Глава 13
Вода была ледяной, но Минхо не регулировал температуру. Он стоял под ледяными струями, зажмурившись, пытаясь смыть с себя остатки той ночи. Запах чужих духов, приторный аромат алкоголя из чужого дыхания, липкое чувство собственного падения. Но главное — призрачное ощущение ее кожи под его пальцами, ее вкус на его губах — ничто не могло смыть. Оно въелось в него глубже, чем любая грязь.
Он упал на кровать, натянув простыню на голову, как ребенок, прячущийся от монстров. Но монстр был внутри него. Он сжимал веки, пытаясь вызвать в памяти образ той пьяной девушки из клуба, ее пустой взгляд, ее дешевую энергию. Вместо этого перед ним вставала Наен. Ее широкие, испуганные глаза, наполненные слезами, в которых он видел и ужас, и… доверие. Доверие, которое он предал. Доверие, которого он испугался больше, чем ненависти.
Он заснул беспокойным, тяжелым сном, полным образов увядающих черных роз и одиноких самолетов в ночном небе.

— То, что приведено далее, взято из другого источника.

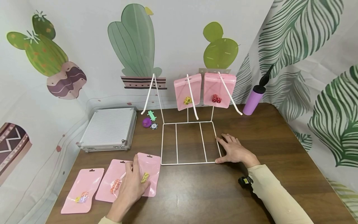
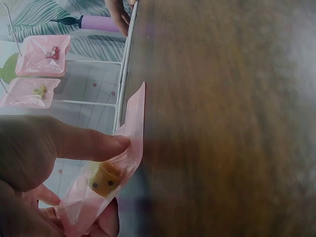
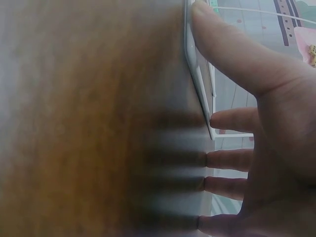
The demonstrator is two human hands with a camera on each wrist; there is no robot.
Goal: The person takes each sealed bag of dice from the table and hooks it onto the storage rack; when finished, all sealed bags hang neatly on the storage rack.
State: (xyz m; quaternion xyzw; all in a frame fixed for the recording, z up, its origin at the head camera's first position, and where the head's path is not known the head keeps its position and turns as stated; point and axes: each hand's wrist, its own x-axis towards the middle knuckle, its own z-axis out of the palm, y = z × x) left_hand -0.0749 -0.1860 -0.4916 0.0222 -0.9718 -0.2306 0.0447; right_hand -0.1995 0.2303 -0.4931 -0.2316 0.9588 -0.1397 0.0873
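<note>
My left hand [image 1: 130,185] grips a pink zip bag [image 1: 151,163] with yellow dice inside. In the left wrist view the thumb [image 2: 98,144] lies across the bag's front, with fingertips behind it. Beside that hand, a second pink bag [image 1: 107,177] with orange-red dice is partly hidden by it. My right hand [image 1: 235,151] rests spread on the table, thumb and a finger touching the right side of the white wire rack's base [image 1: 190,163]. Pink bags hang on the rack's middle hook [image 1: 193,102] and right hook [image 1: 230,96]; the left hook [image 1: 147,95] carries nothing.
A third pink bag [image 1: 75,183] with mixed dice lies at the far left. Behind it sits a silver case [image 1: 109,124]. Near the rack are a purple object [image 1: 146,122], a green piece [image 1: 151,115] and a poker chip [image 1: 154,126]. A purple pump [image 1: 253,101] stands back right.
</note>
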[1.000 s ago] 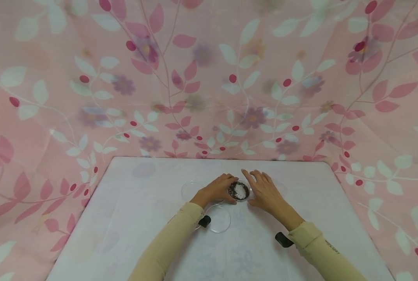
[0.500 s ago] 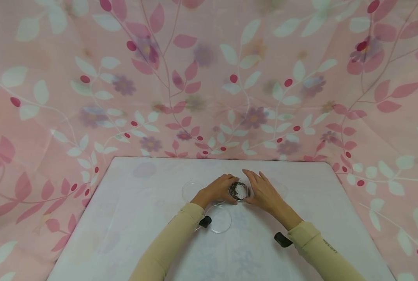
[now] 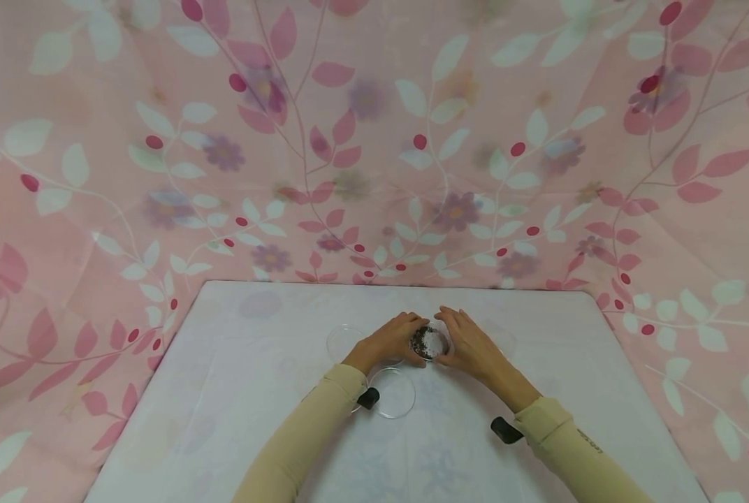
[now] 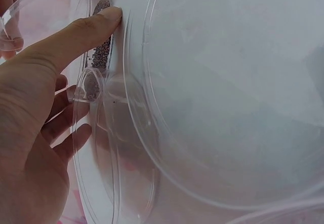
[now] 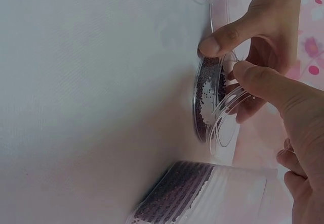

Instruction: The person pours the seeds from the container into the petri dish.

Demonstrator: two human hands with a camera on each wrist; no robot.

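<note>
Both my hands, left hand [image 3: 390,340] and right hand [image 3: 471,344], pinch the round clear dish [image 3: 429,342] of dark beads mid-table [image 3: 236,363]; bare white cloth all around.

1. The curtain [image 3: 374,140] is pink, printed with white and deep pink leaves, red berries and faded purple flowers.
2. The table [image 3: 236,391] is white with a faint pale-blue floral print.
3. The dish [image 3: 429,342] is clear, filled with dark purple-brown beads and a white patch in the middle.
4. The empty dishes [image 3: 392,392] are clear and colourless.
5. The sleeves [image 3: 305,436] are pale beige; the wrist cameras [image 3: 367,397] are black.
6. The bag [image 5: 202,193] is clear, dark purple beads along one side.
</note>
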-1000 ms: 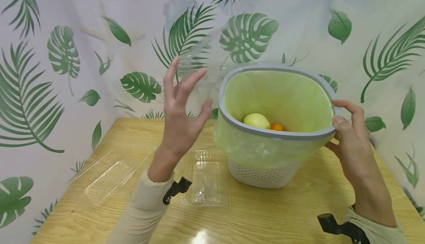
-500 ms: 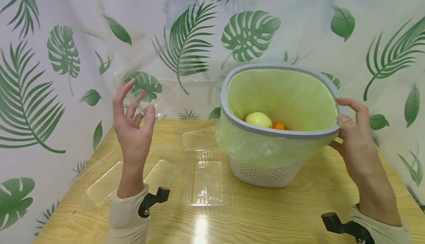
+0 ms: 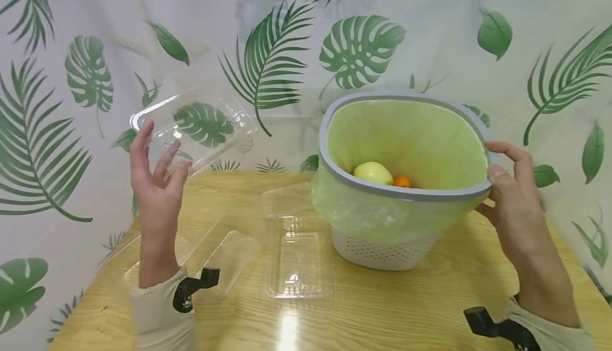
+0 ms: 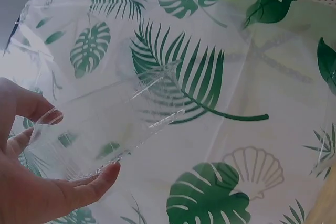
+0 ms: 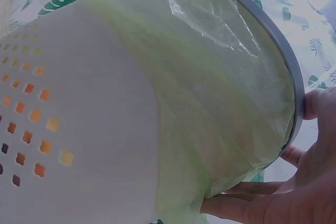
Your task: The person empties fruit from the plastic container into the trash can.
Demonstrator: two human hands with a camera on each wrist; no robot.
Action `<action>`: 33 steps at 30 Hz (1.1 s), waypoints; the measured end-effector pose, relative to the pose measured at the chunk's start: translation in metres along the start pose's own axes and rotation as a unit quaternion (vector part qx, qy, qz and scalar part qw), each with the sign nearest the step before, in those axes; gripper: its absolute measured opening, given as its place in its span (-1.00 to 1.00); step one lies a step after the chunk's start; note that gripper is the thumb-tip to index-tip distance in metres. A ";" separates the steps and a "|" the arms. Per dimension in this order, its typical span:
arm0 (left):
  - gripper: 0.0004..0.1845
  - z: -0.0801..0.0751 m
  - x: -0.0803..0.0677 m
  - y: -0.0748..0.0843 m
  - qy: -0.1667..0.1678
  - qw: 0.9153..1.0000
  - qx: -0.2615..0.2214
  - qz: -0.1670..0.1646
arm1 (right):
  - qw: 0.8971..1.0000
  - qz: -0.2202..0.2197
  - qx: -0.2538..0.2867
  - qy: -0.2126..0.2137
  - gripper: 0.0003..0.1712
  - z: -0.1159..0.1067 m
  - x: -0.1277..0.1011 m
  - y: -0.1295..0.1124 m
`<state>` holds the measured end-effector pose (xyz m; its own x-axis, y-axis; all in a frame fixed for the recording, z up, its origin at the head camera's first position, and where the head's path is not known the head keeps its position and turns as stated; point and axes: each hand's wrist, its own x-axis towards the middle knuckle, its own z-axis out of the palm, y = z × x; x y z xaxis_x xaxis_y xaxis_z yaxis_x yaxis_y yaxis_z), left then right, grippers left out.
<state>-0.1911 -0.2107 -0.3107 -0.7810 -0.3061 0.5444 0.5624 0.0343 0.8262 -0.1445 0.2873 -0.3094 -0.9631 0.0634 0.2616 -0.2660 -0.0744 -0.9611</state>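
My left hand [image 3: 158,176] is raised at the left and holds a clear plastic tray [image 3: 193,128] by one end between fingers and thumb; the left wrist view shows the same clear tray [image 4: 105,124] in my fingertips [image 4: 107,174]. My right hand [image 3: 504,191] grips the grey rim of a white perforated bin [image 3: 382,253], which is tilted towards me and lined with a green bag [image 3: 406,138]. Inside lie a pale yellow fruit [image 3: 372,173] and an orange one [image 3: 401,181]. The right wrist view shows the bin's wall [image 5: 79,129] and my right hand [image 5: 294,182] on the rim.
Several clear plastic trays lie on the wooden table [image 3: 382,308]: one in the middle [image 3: 298,260], others at the left [image 3: 224,255]. A leaf-patterned sheet [image 3: 71,75] hangs behind and to both sides. The table's front edge is near me.
My left hand has carried the clear tray from beside the bin's rim leftwards and slightly lower. The right hand and the bin have stayed put.
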 end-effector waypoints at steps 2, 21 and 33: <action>-0.22 -0.010 0.004 -0.008 0.005 1.000 0.004 -0.028 | 1.000 -0.003 0.007 -0.004 -0.51 -0.001 0.000 0.000; -0.24 -0.046 0.017 -0.063 -0.003 0.954 0.093 -0.284 | 1.000 0.003 -0.001 0.012 -0.51 0.003 0.000 0.000; -0.21 -0.047 0.017 -0.087 -0.055 0.939 0.155 -0.303 | 0.999 0.016 -0.010 0.027 -0.51 0.008 0.001 0.000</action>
<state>-0.2403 -0.2638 -0.3803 -0.9652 -0.2583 -0.0419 -0.0870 0.1655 0.9824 -0.1460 0.2797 -0.3079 -0.9674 0.1155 0.2255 -0.2332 -0.0584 -0.9707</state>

Джисон проснулся с раскалывающейся головой и сухостью во рту, похожей на песок. Он допил остатки воды из стакана на тумбочке, застонал и рухнул обратно на подушку. Мысли были мутными, обрывочными. Воспоминания о вчерашнем разговоре с Сынмином, о его словах про поцелуй Минхо, вызывали тошноту. Он натянул одеяло на голову, пытаясь укрыться от реальности. Свет, пробивавшийся через шторы, резал глаза. Ему было проще снова провалиться в пустоту беспамятного сна, чем встретиться лицом к лицу с последствиями. И он уснул, проспав еще несколько часов, пока день не перевалил за полдень.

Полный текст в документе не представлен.